The presence of these parasites was a major shake-up. “We had assumed that combs were used almost exclusively for cosmetic purposes,” they wrote in their report. “Now it appears that they were also used as de-lousing implements. Indeed, the combs we examined appear to have been designed specifically for de-lousing.”

article-image

A wooden comb from Egypt's Coptic Period (500 A.D. to 1000 A.D.) (Photo: Los Angeles County Museum of Art/Public Domain)

Today, lice combs are a cheap, plastic affair, used in conjunction with chemical treatments to rid scalps of the schoolyard scourge. But historically—going all the way back to the Ancient Egyptians—combs incorporating de-lousing designs were used as daily implements.

“Most ancient combs are double-sided and have more teeth on one side than the other,” wrote Mumcuoglu and Zias. “The user would straighten his or her hair with the side that had the fewer teeth and then whisk away lice and louse eggs with the finer and more numerous teeth on the other side of the comb.” 

article-image

This wooden comb was made in India during the 19th century. (Photo: Etnografiska Museet/CC BY 2.5)

Combs were most commonly made of wood, bone, or ivory, and often incorporated intricate carvings. In the medieval era, scenes of courtly love and Biblical piety were incorporated into the designs. But the double-comb layout, with very fine teeth on one side and sparser teeth on the other, has remained the same since antiquity.

The reason? It does the job so well. “[C]ombs found in archaeological excavations are artistically superior to, and at least as effective as, the ones we use today,” wrote Mumcuoglu and Zias.

In appreciation of the beautiful lice combs of yore, here is a sampling of the more striking designs.

article-image

This French wooden comb was made during the 15th century. (Photo: Daderot/Public Domain)

The openwork carvings in the French comb above, which dates to the 15th century, were inspired by Gothic windows. The inscription reads mon avis (meaning "my judgment"). The reverse is inscribed with pour bien ("for your comfort"). These phrases were printed on combs intended to be given as gifts between the intimately acquainted. Because nothing says love like a lice comb.

article-image

A French wooden comb from the 16th century. (Photo: Public Domain)

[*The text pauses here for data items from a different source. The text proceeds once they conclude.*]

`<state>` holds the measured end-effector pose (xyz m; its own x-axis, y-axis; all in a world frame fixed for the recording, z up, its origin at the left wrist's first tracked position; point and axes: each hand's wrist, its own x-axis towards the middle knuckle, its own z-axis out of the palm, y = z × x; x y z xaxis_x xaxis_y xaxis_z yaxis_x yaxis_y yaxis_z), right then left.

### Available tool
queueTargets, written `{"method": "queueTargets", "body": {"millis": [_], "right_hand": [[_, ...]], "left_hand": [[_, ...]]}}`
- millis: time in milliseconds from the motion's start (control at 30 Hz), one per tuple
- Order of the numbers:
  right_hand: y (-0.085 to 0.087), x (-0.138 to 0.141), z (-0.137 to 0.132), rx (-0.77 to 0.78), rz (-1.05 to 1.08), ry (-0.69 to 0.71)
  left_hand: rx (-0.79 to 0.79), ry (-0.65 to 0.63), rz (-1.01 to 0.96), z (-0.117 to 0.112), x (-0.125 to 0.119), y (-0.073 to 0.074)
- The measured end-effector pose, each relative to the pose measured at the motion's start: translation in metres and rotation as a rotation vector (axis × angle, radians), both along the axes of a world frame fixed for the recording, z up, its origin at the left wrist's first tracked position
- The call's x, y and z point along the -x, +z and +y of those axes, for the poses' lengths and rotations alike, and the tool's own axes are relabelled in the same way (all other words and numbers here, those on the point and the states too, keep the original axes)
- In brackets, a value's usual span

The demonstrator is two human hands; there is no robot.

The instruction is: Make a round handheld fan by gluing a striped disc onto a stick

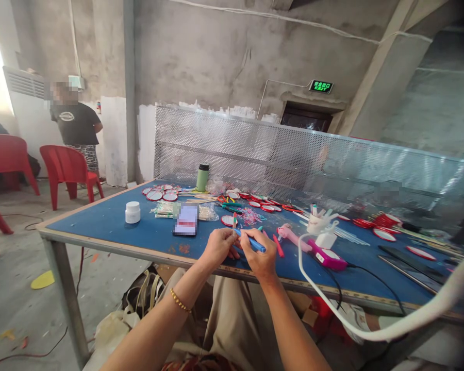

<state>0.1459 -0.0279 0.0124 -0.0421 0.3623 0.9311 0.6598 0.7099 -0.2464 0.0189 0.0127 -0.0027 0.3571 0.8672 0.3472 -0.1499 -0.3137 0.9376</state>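
Observation:
Both my hands meet over the near edge of the blue table (112, 221). My left hand (217, 246) is closed around a thin stick with a red and green tip (234, 222) that points upward. My right hand (260, 253) grips a blue pen-like tool (252, 242) and its end touches the piece in my left hand. A red stick (278, 246) lies on the table just right of my right hand.
On the table lie a white jar (132, 212), a phone (186, 220), a green bottle (202, 178), several red-rimmed round mirrors (159, 193), a pink glue gun (327, 256) with a white cable and a perforated metal screen (294, 154). A person stands by red chairs (67, 167) at left.

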Motion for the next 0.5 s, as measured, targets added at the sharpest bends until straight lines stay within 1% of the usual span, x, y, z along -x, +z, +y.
{"method": "queueTargets", "body": {"millis": [267,500], "right_hand": [[0.0004,0.0007,-0.0005,-0.013,-0.005,-0.004],[0.0022,0.0011,-0.0024,-0.031,0.006,-0.026]], "left_hand": [[-0.005,0.001,0.012,-0.0015,0.0007,0.0022],[-0.006,-0.005,0.007,-0.0007,0.0006,0.0011]]}}
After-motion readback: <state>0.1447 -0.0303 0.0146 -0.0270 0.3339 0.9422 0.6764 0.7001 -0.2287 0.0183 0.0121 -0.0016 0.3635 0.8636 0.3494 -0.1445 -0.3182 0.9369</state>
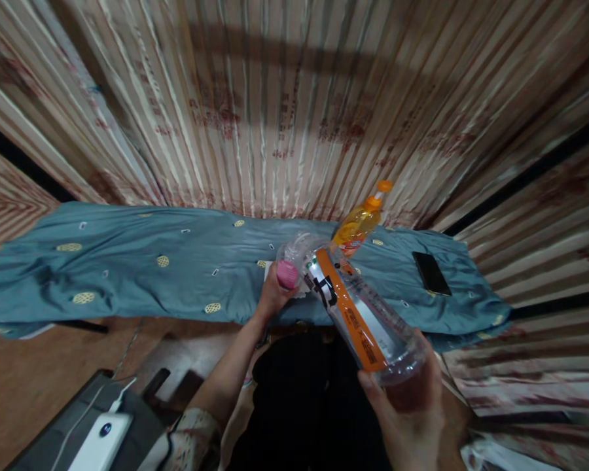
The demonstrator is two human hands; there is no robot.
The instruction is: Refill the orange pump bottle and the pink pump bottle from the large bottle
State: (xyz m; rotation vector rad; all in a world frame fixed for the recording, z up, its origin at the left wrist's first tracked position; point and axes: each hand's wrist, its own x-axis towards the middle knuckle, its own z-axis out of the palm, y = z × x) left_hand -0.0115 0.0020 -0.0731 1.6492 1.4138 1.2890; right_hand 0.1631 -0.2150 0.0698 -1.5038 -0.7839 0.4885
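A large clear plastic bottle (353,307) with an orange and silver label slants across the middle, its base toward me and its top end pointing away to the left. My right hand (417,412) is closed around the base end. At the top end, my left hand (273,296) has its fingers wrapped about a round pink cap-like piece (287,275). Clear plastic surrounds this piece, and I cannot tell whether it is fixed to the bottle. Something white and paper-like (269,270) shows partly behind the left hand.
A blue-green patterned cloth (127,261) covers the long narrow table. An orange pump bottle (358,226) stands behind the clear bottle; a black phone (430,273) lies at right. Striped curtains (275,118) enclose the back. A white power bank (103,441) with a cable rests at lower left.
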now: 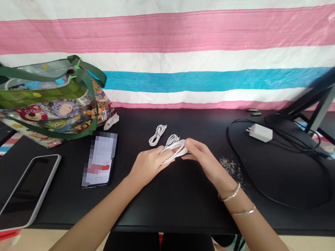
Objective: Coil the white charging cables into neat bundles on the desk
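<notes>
Between my two hands, above the black table, is a coiled white cable [173, 152]. My left hand [147, 164] pinches the loops at their left side, thumb on top. The fingers of my right hand [199, 155] close on the right end of the same coil. Just behind it lies a second bundled white cable [172, 140], partly covered by the held loops. A third white cable bundle [157, 135], tied in a tight coil with its plug pointing away, rests a little to the left.
A lit phone [99, 159] and a dark phone in a pale case [27, 193] lie left. Behind them stands a cartoon-print bag [61, 106]. A white charger [260, 133] and a long black cable [250, 180] lie right. Striped sheeting [179, 40] hangs behind the black table [174, 209].
</notes>
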A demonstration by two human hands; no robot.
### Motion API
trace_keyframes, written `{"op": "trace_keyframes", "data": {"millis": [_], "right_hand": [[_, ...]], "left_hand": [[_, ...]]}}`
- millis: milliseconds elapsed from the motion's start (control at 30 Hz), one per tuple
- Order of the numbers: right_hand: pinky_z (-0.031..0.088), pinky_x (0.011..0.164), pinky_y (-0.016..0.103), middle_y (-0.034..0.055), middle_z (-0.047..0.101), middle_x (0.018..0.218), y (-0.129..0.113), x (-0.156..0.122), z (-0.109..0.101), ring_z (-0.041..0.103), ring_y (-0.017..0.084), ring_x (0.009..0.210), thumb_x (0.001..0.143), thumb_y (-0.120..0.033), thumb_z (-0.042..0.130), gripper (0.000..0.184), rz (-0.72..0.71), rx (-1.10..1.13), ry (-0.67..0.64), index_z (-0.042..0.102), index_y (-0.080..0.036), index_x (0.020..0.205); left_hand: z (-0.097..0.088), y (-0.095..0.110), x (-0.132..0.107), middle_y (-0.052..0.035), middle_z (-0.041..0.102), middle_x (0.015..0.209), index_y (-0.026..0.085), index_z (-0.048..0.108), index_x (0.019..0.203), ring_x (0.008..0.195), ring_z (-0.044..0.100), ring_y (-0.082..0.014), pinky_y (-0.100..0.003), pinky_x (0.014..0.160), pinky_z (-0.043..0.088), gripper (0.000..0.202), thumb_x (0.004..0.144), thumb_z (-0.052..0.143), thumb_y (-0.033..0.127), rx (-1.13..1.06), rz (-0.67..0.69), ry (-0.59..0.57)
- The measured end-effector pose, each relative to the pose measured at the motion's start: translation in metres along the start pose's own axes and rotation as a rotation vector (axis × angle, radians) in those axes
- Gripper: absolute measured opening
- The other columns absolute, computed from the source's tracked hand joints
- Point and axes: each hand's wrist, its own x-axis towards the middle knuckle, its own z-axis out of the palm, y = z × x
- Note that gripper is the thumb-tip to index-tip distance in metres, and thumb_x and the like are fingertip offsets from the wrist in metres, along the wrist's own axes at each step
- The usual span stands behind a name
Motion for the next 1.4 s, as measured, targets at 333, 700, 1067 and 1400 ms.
{"op": "trace_keyframes", "data": {"millis": [333,700,1067,1400], "right_hand": [[0.054,0.065,0.026,0.0027,0.073,0.087,0.006,0.004,0.005,0.067,0.014,0.073,0.064,-0.063,0.067,0.045,0.016,0.057,-0.021,0.06,-0.02,0.073],[0.05,0.064,0.022,-0.002,0.071,0.075,-0.008,-0.003,0.015,0.062,0.008,0.063,0.05,-0.057,0.08,0.044,0.094,0.242,0.022,0.064,-0.021,0.069],[0.047,0.072,0.023,-0.0049,0.066,0.07,-0.001,-0.001,0.015,0.059,0.009,0.071,0.051,-0.044,0.085,0.034,0.172,0.552,-0.043,0.063,-0.021,0.063],[0.046,0.074,0.022,-0.0056,0.069,0.073,-0.003,-0.001,0.014,0.061,0.009,0.076,0.05,-0.048,0.084,0.037,0.174,0.579,-0.005,0.064,-0.022,0.067]], "left_hand": [[-0.004,0.003,0.003,-0.0004,0.061,0.086,0.033,0.061,0.118,0.071,0.062,-0.013,-0.018,0.058,0.045,0.029,0.093,0.047,0.033,0.134,-0.041,-0.148],[-0.006,0.007,0.003,-0.0016,0.063,0.091,0.033,0.06,0.12,0.072,0.065,-0.0154,-0.02,0.056,0.044,0.03,0.093,0.045,0.032,0.154,-0.096,-0.139],[0.001,-0.003,0.001,0.0004,0.065,0.084,0.029,0.068,0.107,0.068,0.065,-0.0137,-0.019,0.055,0.044,0.023,0.088,0.056,0.035,0.016,-0.003,0.102],[0.0,-0.004,0.001,-0.003,0.068,0.094,0.024,0.07,0.091,0.085,0.064,-0.0169,-0.024,0.069,0.051,0.018,0.087,0.057,0.036,-0.085,0.137,0.348]]}}
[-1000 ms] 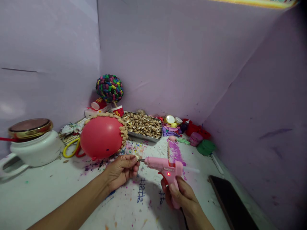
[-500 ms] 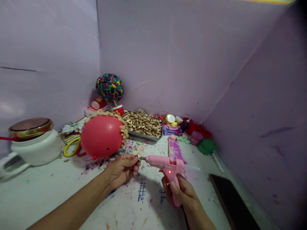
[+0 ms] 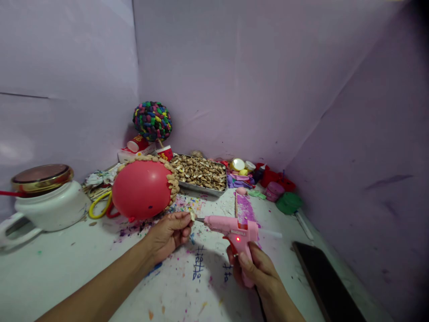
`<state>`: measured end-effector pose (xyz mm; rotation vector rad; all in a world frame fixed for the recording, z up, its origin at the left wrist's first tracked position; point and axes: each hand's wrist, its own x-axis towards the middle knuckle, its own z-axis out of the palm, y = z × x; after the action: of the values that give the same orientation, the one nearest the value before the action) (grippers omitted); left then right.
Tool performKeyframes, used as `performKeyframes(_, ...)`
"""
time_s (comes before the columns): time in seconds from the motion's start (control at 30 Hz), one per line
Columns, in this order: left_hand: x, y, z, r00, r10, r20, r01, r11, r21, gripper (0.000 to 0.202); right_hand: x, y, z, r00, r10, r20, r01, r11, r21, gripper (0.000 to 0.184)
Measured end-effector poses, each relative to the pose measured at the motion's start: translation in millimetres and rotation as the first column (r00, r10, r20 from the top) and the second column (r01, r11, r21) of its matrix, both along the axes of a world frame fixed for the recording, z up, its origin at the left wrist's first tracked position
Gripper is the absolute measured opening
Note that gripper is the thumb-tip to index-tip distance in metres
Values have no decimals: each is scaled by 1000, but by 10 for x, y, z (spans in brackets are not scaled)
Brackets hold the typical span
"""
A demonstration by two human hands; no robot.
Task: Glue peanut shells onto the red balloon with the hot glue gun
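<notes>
My left hand (image 3: 172, 235) pinches a small peanut shell (image 3: 192, 215) between thumb and fingertips. Wrapped round the grip of a pink glue gun (image 3: 231, 227) is my right hand (image 3: 258, 273). The gun's red light is lit, its nozzle points left close to the shell, and a clear glue stick (image 3: 272, 234) juts from its back. Beyond my left hand lies a red balloon (image 3: 142, 190), with peanut shells (image 3: 173, 182) stuck along its top and right side. A metal tray (image 3: 201, 189) behind it is heaped with peanut shells.
A white pot (image 3: 53, 208) with a lid stands at the left, near yellow-handled scissors (image 3: 97, 208). Behind the balloon is a multicoloured ball (image 3: 153, 120) on a stick. Several small containers, including a green one (image 3: 288, 202), sit at the back right. A dark phone (image 3: 325, 277) lies at the right.
The shell in my left hand has drawn slightly left, away from the nozzle, leaving a small gap. The glue gun stays nearly where it was.
</notes>
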<state>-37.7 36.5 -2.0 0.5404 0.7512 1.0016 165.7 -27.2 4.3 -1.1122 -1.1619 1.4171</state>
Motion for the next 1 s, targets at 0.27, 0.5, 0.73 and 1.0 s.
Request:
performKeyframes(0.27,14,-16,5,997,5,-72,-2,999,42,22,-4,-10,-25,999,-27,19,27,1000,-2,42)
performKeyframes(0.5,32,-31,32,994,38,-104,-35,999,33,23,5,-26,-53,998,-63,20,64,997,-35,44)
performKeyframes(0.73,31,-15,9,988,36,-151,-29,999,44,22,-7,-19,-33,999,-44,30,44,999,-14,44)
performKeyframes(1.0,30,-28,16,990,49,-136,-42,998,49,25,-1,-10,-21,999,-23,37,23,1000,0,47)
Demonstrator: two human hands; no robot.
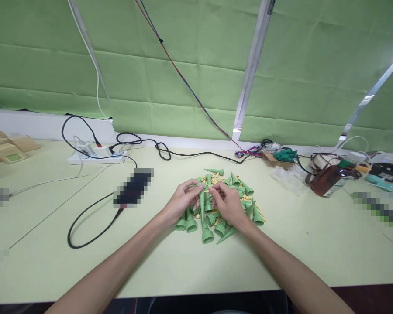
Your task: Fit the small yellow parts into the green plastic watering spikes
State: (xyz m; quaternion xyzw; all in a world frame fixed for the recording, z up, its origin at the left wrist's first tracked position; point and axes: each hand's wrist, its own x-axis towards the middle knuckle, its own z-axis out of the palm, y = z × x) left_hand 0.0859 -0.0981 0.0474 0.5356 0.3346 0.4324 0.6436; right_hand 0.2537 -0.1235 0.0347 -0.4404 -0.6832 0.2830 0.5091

An even more intricately carved design followed in the 16th century.

article-image

A 12th-century Venetian ivory comb. (Photo: Walters Art Museum/Creative Commons)

The ivory comb above, from the 12th century, was made in Venice. It features two peacocks flanking a cheetah.

article-image

A comb with scenes of courtly life, from 15th-century Venice. (Photo: Walters Art Museum/Creative Commons)

The 15th-century ivory comb, above, shows, in the words of the Walters Art Museum, "typical pastimes of wealthy nobles." These include dancing in a garden, playing a portable organ, and hunting deer. While most of the comb's original paint has worn off, the gold on the hair of the figures remains intact.

article-image

A 14th-century ivory comb made in Paris. (Photo: Valerie McGlinchey/CC BY-SA 2.0)

Some medieval combs depicting Biblical scenes had a "liturgical function," meaning they were swiped around the heads of bishops, priests, and kings prior to their ceremonial duties. 

article-image

An Italian ivory comb from the 15th century. (Photo: Public Domain)

article-image

This Italian comb, made circa 1400, depicts the Adoration of the Magi. (Photo: Public Domain)

The ivory comb below, made in England in the 12th century, crams in not one but seven scenes from the Bible. 

article-image

A 12th-century ivory liturgical comb made in England. (Photo: Marie-Lan Nguyen/CC BY 2.5)

The V&A Museum, where it is held, notes that the corners depict "The Nativity, The Flight into Egypt, Crucifixion and the Entombment, while the central space—on a larger scale—shows The Washing of the feet of the Disciples, The Last Supper (with only eight apostles) and the Betrayal."

Not pictured are the four more scenes carved into the reverse side of this very intricate lice comb.